[WORK INSTRUCTIONS] Your answer should be the lines below from the one holding "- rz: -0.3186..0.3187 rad" through the one holding "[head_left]", copied exactly and with nothing else.

[GIVEN MATERIAL]
---*---

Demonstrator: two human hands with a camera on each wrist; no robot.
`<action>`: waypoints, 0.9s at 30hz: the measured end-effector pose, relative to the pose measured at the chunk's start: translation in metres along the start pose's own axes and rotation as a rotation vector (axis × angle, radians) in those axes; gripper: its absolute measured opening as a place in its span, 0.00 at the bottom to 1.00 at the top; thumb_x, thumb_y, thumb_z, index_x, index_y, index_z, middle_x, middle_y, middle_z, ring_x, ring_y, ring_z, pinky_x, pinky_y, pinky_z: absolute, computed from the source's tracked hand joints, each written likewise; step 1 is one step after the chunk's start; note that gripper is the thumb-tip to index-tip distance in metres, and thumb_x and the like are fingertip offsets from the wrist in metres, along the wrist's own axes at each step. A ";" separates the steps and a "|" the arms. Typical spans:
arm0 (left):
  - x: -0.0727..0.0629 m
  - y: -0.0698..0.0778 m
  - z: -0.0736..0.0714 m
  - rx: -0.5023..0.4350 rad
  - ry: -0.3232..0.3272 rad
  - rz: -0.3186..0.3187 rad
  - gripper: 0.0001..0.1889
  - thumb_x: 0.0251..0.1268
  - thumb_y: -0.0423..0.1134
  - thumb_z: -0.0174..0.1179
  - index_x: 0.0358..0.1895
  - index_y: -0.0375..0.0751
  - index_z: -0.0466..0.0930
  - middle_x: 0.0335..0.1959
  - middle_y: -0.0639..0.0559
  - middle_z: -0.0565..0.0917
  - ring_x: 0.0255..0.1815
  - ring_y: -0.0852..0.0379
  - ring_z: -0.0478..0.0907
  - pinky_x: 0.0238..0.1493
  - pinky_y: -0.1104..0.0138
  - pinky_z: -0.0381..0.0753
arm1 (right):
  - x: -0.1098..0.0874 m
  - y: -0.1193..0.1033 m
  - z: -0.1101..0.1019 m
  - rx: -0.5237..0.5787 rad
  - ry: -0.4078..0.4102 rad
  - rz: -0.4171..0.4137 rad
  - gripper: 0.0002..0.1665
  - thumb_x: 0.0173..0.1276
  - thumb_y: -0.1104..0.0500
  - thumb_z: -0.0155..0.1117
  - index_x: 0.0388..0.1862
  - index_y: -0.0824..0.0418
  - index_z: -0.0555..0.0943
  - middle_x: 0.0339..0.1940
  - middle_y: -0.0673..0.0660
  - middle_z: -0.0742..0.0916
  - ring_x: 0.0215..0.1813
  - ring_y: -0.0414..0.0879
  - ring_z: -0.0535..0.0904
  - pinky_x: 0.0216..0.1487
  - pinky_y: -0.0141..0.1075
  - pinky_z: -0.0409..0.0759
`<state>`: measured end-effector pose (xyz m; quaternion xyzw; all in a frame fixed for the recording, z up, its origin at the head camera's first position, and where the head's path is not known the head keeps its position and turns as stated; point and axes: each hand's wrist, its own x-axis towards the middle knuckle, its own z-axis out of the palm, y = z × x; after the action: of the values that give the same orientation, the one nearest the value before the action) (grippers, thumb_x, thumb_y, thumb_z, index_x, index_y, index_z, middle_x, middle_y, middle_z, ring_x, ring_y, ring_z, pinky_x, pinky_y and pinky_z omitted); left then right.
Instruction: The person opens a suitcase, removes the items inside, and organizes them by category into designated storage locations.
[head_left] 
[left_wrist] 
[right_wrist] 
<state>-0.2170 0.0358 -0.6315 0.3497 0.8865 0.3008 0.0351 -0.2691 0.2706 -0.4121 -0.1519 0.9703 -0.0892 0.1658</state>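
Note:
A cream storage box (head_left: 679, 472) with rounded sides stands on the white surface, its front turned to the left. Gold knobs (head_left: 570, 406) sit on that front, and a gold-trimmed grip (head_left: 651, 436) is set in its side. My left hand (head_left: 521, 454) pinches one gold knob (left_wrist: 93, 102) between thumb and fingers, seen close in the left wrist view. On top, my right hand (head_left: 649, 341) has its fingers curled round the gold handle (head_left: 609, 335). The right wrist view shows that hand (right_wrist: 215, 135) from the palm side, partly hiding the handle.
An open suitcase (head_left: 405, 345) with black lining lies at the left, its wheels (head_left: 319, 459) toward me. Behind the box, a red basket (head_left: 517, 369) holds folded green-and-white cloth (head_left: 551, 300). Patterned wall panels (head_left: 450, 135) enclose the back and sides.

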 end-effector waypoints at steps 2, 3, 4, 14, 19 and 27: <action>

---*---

[SOLVED EXERCISE]
  - rz: -0.3186..0.3187 rad
  - gripper: 0.0001..0.1889
  - thumb_x: 0.0251..0.1268
  - thumb_y: -0.0423..0.1134
  - thumb_z: -0.0174..0.1179
  - index_x: 0.0358..0.1895
  - index_y: -0.0375..0.0751
  - index_z: -0.0466..0.0930
  - middle_x: 0.0335..0.1959
  - middle_y: -0.0639..0.0559
  - middle_z: -0.0565..0.0917
  - ring_x: 0.0255..0.1815
  - ring_y: -0.0852..0.0379
  - ring_z: -0.0478..0.0907
  - pinky_x: 0.0238..0.1493
  - pinky_y: -0.1104..0.0138
  - pinky_z: -0.0381..0.0753
arm1 (right):
  - x: -0.1098..0.0874 m
  - y: -0.1193..0.1033 m
  - z: -0.1101..0.1019 m
  - rx: -0.5237..0.5787 rad
  - ry: -0.4078..0.4102 rad
  - rz: -0.4171..0.4137 rad
  - gripper: 0.0002..0.1665
  - thumb_x: 0.0173..0.1276
  - thumb_y: -0.1104..0.0500
  - thumb_z: -0.0155..0.1117
  - index_x: 0.0388..0.1862
  - index_y: -0.0824..0.0418
  - index_z: -0.0555..0.0943
  - middle_x: 0.0339..0.1940
  - middle_y: -0.0673..0.0660
  - middle_z: -0.0742..0.0916
  - ring_x: 0.0215..0.1813
  - ring_y: -0.0414..0.0879
  - ring_z: -0.0535..0.0904
  - pinky_x: 0.0216..0.1487
  - pinky_y: -0.0141..0.1075
  - pinky_z: -0.0409..0.0759
`<state>`: measured end-effector pose (xyz m; quaternion xyzw; all in a frame fixed for the recording, z up, its origin at the head camera's first position, and where the head's path is not known the head keeps its position and turns as stated; point and axes: each hand's wrist, its own x-axis towards the middle knuckle, its own z-axis out of the palm, y = z × x; after the action: of the values that give the same orientation, the one nearest the value before the action) (grippers, thumb_x, thumb_y, thumb_z, index_x, index_y, index_z, middle_x, middle_y, middle_z, ring_x, ring_y, ring_z, pinky_x, pinky_y and pinky_z omitted); left then right.
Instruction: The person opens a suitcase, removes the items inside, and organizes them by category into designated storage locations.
[head_left] 

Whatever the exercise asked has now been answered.